Start of Block

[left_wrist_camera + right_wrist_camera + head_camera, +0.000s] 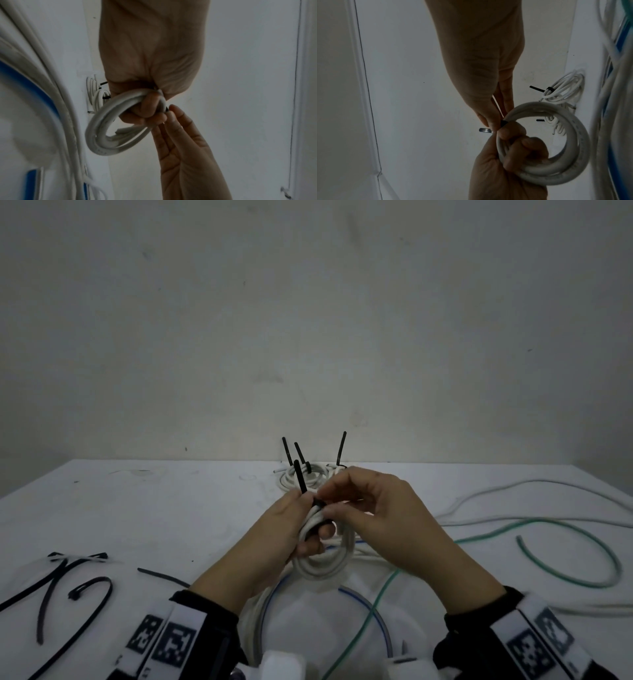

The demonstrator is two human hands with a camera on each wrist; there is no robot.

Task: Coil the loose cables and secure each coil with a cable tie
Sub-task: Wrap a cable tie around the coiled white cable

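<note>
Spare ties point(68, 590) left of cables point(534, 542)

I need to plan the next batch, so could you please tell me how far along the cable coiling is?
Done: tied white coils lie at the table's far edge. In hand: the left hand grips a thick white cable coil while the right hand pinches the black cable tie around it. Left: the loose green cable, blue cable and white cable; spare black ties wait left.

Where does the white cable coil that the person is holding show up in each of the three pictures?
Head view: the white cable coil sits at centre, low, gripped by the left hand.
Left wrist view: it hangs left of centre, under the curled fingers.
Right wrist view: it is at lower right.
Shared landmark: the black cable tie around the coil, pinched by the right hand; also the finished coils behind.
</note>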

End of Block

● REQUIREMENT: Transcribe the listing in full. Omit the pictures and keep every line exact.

● EXERCISE RESPONSE:
[left_wrist_camera + right_wrist_camera + head_camera, +0.000s] 

The demonstrator is two human hands with a camera on each wrist; there is no robot.

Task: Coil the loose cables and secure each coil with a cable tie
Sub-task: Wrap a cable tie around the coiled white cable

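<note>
Spare ties point(68, 590) left of cables point(534, 542)

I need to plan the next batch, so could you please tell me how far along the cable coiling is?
Done: tied white coils lie at the table's far edge. In hand: the left hand grips a thick white cable coil while the right hand pinches the black cable tie around it. Left: the loose green cable, blue cable and white cable; spare black ties wait left.

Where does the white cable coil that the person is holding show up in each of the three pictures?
Head view: the white cable coil sits at centre, low, gripped by the left hand.
Left wrist view: it hangs left of centre, under the curled fingers.
Right wrist view: it is at lower right.
Shared landmark: the black cable tie around the coil, pinched by the right hand; also the finished coils behind.
</note>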

What appears above is the full answer.